* **ASSIGNMENT**: Omit the pictures and copy the entries exactly.

::: DATA

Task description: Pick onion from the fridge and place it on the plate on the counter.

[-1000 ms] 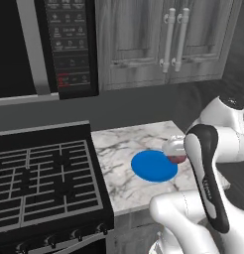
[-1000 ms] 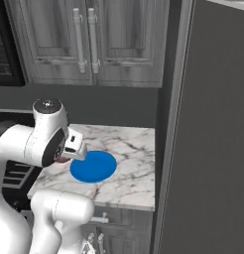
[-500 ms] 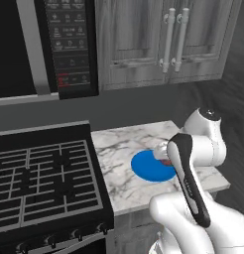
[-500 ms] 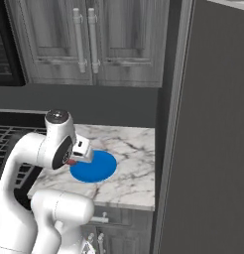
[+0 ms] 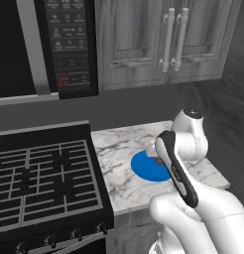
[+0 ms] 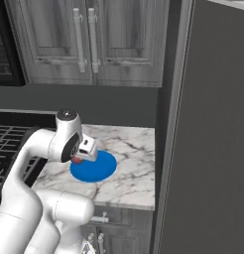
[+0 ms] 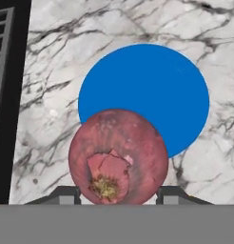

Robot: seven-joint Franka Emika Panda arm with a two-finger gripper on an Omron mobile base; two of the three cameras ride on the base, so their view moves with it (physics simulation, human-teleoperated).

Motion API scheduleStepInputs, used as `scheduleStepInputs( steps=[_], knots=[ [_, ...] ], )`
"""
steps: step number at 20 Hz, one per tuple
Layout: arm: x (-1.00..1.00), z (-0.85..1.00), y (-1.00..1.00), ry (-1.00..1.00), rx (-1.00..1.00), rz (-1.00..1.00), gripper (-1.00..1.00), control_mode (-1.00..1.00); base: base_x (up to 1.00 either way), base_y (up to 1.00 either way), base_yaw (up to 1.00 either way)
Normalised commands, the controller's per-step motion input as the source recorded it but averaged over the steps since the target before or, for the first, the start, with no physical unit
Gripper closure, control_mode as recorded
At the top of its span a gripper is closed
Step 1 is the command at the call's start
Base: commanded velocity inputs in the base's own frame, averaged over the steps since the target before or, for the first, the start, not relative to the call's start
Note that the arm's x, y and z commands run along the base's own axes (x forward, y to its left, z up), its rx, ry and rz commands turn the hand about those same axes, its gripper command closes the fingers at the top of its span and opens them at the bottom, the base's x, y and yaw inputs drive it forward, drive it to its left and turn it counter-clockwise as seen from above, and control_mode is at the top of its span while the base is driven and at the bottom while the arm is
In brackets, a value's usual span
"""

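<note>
The fingers [image 7: 66, 194] were pinching the onion [image 7: 118, 157], one dark tip on each side of it, so the gripper [image 7: 118, 195] held the reddish ball clamped between them. In the hand view the onion hung over the near rim of the plate [image 7: 152, 90], covering part of the blue disc's edge, with its root end turned toward the camera.

The plate lay flat on the counter [image 7: 52, 86], with bare marble showing on all sides of it. The black stove top [image 5: 42, 173] bordered the counter on the left, its edge a dark strip along the left of the hand view. On the right, the tall grey side of the fridge [image 6: 208, 149] closed off the counter. The upper cabinets [image 6: 89, 39] hung well above the slab, leaving open air over the plate. The counter's front edge ran just in front of the plate, toward the robot.

In the right base view the gripper [image 6: 80, 158] sat at the plate's left edge [image 6: 101, 168], the onion [image 6: 77, 159] a small dark-red patch tucked beneath the hand. In the left base view the forearm covered the right part of the plate [image 5: 146, 166].

Against the picture half a second earlier, the hand had dropped lower and closer to the blue disc, and the arm's elbow had folded further down over the counter. The plate had not shifted.
</note>
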Motion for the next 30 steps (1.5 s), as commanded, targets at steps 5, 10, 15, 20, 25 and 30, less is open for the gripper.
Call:
scheduleStepInputs(
  steps=[5, 10, 15, 20, 25, 30],
  knots=[
    [0.46, -0.28, 0.02, 0.14, 0.0, -0.01, 1.0, -1.0, 0.0, 0.0, 0.0],
    [0.38, -0.45, 0.0, 0.13, 0.0, 0.0, 1.0, -1.0, 0.0, 0.0, 0.0],
    [0.33, -0.52, 0.0, 0.06, 0.0, 0.0, 1.0, -1.0, 0.0, 0.0, 0.0],
    [0.27, -0.38, 0.0, 0.0, 0.0, 0.0, 1.0, -1.0, 0.0, 0.0, 0.0],
    [0.04, -0.13, 0.0, 0.0, 0.0, 0.0, -1.0, -1.0, 0.0, 0.0, 0.0],
    [-0.03, 0.0, 0.0, 0.0, 0.0, 0.0, -1.0, -1.0, 0.0, 0.0, 0.0]
  ],
)
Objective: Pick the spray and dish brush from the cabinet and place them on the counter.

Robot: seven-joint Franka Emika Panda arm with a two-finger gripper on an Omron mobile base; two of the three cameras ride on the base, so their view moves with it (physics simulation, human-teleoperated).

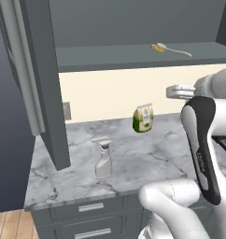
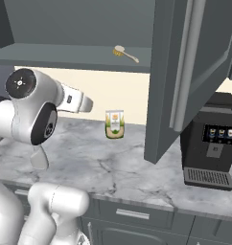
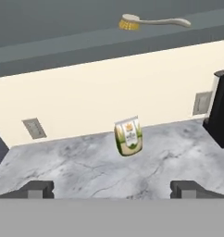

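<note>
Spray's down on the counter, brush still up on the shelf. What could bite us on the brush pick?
1. The dish brush is thin and lies flat on the cabinet shelf, so the open gripper may slip off it or push it deeper.
2. Both cabinet doors hang open beside the shelf; a wide swing could clip one.
3. The spray stands upright near the counter front edge; the arm might topple it.

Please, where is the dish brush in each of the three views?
Left base view: dish brush upper right, on the cabinet shelf.
Right base view: upper middle, same shelf.
Hand view: top, right of middle.
Shared landmark: the pouch on the counter, below the brush.
</note>
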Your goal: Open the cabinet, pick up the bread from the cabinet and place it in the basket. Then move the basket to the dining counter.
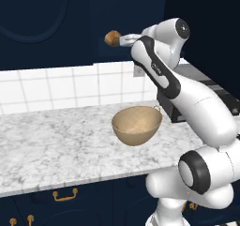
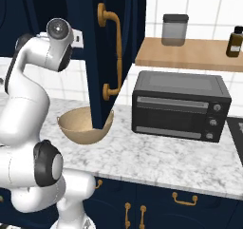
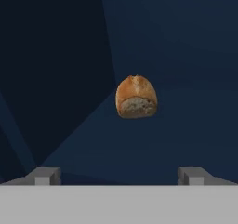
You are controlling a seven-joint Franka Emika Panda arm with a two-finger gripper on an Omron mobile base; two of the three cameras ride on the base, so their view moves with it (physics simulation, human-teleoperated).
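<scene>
The cabinet stands open: its navy door with the long brass handle swings out over the counter. Inside on the dark shelf sits the bread, a small golden-brown bun, cut face toward me. My gripper is open, its two fingertips wide apart and a short way in front of the bread, not touching it. From the left base view the bread lies just left of my hand. The tan basket rests on the marble counter below; the open door partly hides the basket.
A black toaster oven stands on the marble counter right of the basket. Above it a wooden shelf carries a jar and a brown bottle. White tiles back the counter; navy low cabinets with brass pulls lie under it.
</scene>
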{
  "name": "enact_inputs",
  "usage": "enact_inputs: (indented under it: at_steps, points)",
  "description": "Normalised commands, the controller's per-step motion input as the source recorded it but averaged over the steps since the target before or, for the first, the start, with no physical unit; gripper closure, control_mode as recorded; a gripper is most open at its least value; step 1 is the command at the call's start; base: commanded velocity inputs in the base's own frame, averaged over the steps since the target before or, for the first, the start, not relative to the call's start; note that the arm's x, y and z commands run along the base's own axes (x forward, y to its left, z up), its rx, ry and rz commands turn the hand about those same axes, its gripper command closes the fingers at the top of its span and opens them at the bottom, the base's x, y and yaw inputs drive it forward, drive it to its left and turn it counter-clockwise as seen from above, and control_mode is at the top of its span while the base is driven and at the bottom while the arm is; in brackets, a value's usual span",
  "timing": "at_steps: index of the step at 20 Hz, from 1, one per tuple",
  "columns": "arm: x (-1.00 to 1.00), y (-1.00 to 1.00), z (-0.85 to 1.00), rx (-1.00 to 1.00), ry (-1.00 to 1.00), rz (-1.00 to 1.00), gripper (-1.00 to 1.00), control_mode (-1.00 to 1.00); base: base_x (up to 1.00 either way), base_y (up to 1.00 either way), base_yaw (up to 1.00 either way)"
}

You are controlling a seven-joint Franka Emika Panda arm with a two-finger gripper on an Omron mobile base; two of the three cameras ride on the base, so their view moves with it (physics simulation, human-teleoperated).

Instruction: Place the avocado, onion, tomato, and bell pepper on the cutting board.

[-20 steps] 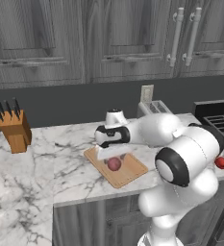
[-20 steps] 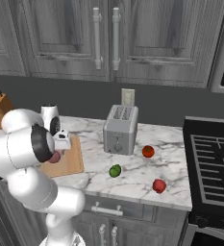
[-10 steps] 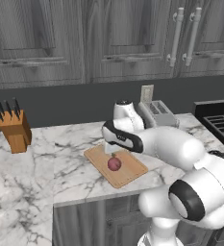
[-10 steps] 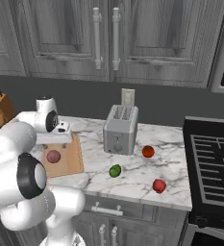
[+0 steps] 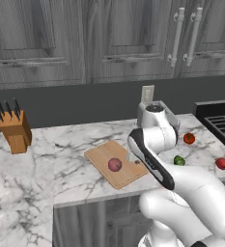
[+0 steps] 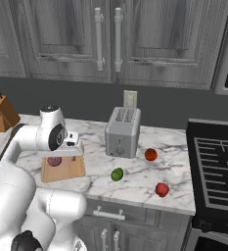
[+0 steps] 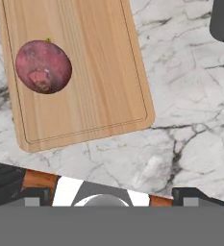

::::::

* **ANSWER AREA**:
Task description: Pick onion from the fridge and place it on the plate on the counter.

[-1000 ms] 
[-1000 ms] 
[-500 ms] 
[-500 ms] 
[+0 ms] 
[+0 ms] 
[+0 ms] 

Robot: seven-joint Franka Emika Panda arm with a two-finger gripper on an Omron mobile base; two of the three cameras ride on the base, so their view moves with it (physics simulation, human-teleoperated).

Motion API scheduleStepInputs, used as `scheduleStepInputs( steps=[_], knots=[ [_, ...] ], )`
"""
steps: step number at 20 Hz, one per tuple
Layout: arm: x (-1.00..1.00), z (-0.85..1.00), y (-1.00..1.00), ry (-1.00..1.00), rx (-1.00..1.00), rz (-1.00..1.00), gripper (-1.00..1.00), control_mode (-1.00..1.00); base: base_x (up to 1.00 either way), base_y (up to 1.00 either way), base_yaw (up to 1.00 either way)
Normalised commands, the controller's per-step motion input as the source recorded it but averaged over the steps since the target before or, for the first, the start, with no physical unit
Gripper closure, control_mode as recorded
At the top of its span a gripper is closed
Step 1 is the command at the call's start
Base: commanded velocity inputs in the base's own frame, averaged over the steps since the target before or, for the first, the start, not relative to the call's start
Note that the arm's x, y and z commands run along the base's own axes (x forward, y to its left, z up), its rx, ry and rz commands turn the hand about those same axes, its gripper command closes the fingers at the top of its span and opens them at the bottom, the base's x, y and yaw inputs drive it forward, drive it to its left and turn it counter-clockwise as seen from above, and control_mode is at the top of its span while the base is driven and at the bottom while the arm is
In brackets, a value's usual span
"""

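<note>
The fingers [image 7: 66, 194] were pinching the onion [image 7: 118, 157], one dark tip on each side of it, so the gripper [image 7: 118, 195] held the reddish ball clamped between them. In the hand view the onion hung over the near rim of the plate [image 7: 152, 90], covering part of the blue disc's edge, with its root end turned toward the camera.

The plate lay flat on the counter [image 7: 52, 86], with bare marble showing on all sides of it. The black stove top [image 5: 42, 173] bordered the counter on the left, its edge a dark strip along the left of the hand view. On the right, the tall grey side of the fridge [image 6: 208, 149] closed off the counter. The upper cabinets [image 6: 89, 39] hung well above the slab, leaving open air over the plate. The counter's front edge ran just in front of the plate, toward the robot.

In the right base view the gripper [image 6: 80, 158] sat at the plate's left edge [image 6: 101, 168], the onion [image 6: 77, 159] a small dark-red patch tucked beneath the hand. In the left base view the forearm covered the right part of the plate [image 5: 146, 166].

Against the picture half a second earlier, the hand had dropped lower and closer to the blue disc, and the arm's elbow had folded further down over the counter. The plate had not shifted.
</note>
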Motion for the next 30 steps (1.5 s), as commanded, targets at steps 5, 10, 15, 20, 25 and 30, less is open for the gripper.
Call:
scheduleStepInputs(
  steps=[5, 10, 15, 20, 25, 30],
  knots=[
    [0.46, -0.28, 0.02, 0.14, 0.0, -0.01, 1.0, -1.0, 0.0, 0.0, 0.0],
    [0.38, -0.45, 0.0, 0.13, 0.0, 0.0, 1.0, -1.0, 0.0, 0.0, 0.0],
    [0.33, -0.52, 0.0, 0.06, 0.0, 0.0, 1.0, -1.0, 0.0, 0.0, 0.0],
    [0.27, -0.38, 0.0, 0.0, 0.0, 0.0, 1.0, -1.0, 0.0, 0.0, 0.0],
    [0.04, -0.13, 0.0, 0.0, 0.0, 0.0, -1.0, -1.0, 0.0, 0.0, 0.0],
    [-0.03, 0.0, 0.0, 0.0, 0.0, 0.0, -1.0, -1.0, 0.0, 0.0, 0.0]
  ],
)
Objective: Pick the spray and dish brush from the cabinet and place them on the counter.

Robot: seven-joint Franka Emika Panda arm with a two-finger gripper on an Omron mobile base; two of the three cameras ride on the base, so their view moves with it (physics simulation, human-teleoperated).


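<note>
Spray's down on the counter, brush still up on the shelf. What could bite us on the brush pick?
1. The dish brush is thin and lies flat on the cabinet shelf, so the open gripper may slip off it or push it deeper.
2. Both cabinet doors hang open beside the shelf; a wide swing could clip one.
3. The spray stands upright near the counter front edge; the arm might topple it.

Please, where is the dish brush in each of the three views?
Left base view: dish brush upper right, on the cabinet shelf.
Right base view: upper middle, same shelf.
Hand view: top, right of middle.
Shared landmark: the pouch on the counter, below the brush.
</note>
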Your goal: Open the cabinet, pick up the bread from the cabinet and place it in the basket. Then move the basket to the dining counter.
You are controlling a seven-joint Franka Emika Panda arm with a two-finger gripper on an Omron mobile base; two of the three cameras ride on the base, so their view moves with it (physics simulation, human-teleoperated).
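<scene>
The cabinet stands open: its navy door with the long brass handle swings out over the counter. Inside on the dark shelf sits the bread, a small golden-brown bun, cut face toward me. My gripper is open, its two fingertips wide apart and a short way in front of the bread, not touching it. From the left base view the bread lies just left of my hand. The tan basket rests on the marble counter below; the open door partly hides the basket.
A black toaster oven stands on the marble counter right of the basket. Above it a wooden shelf carries a jar and a brown bottle. White tiles back the counter; navy low cabinets with brass pulls lie under it.
</scene>
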{
  "name": "enact_inputs",
  "usage": "enact_inputs: (indented under it: at_steps, points)",
  "description": "Normalised commands, the controller's per-step motion input as the source recorded it but averaged over the steps since the target before or, for the first, the start, with no physical unit; gripper closure, control_mode as recorded; a gripper is most open at its least value; step 1 is the command at the call's start; base: commanded velocity inputs in the base's own frame, averaged over the steps since the target before or, for the first, the start, not relative to the call's start; note that the arm's x, y and z commands run along the base's own axes (x forward, y to its left, z up), its rx, ry and rz commands turn the hand about those same axes, its gripper command closes the fingers at the top of its span and opens them at the bottom, the base's x, y and yaw inputs drive it forward, drive it to its left and turn it counter-clockwise as seen from above, and control_mode is at the top of its span while the base is driven and at the bottom while the arm is; in brackets, a value's usual span",
  "timing": "at_steps: index of the step at 20 Hz, from 1, one per tuple",
  "columns": "arm: x (-1.00 to 1.00), y (-1.00 to 1.00), z (-0.85 to 1.00), rx (-1.00 to 1.00), ry (-1.00 to 1.00), rz (-1.00 to 1.00), gripper (-1.00 to 1.00), control_mode (-1.00 to 1.00); base: base_x (up to 1.00 either way), base_y (up to 1.00 either way), base_yaw (up to 1.00 either way)"
}

You are controlling a seven-joint Franka Emika Panda arm with a two-finger gripper on an Omron mobile base; two of the three cameras ride on the base, so their view moves with it (physics simulation, human-teleoperated).

Instruction: Place the avocado, onion, tomato, and bell pepper on the cutting board.

[-20 steps] 
[-20 steps] 
[-10 steps] 
[-10 steps] 
[+0 steps] 
[+0 steps] 
[+0 steps] 

The requested output has now been given in full.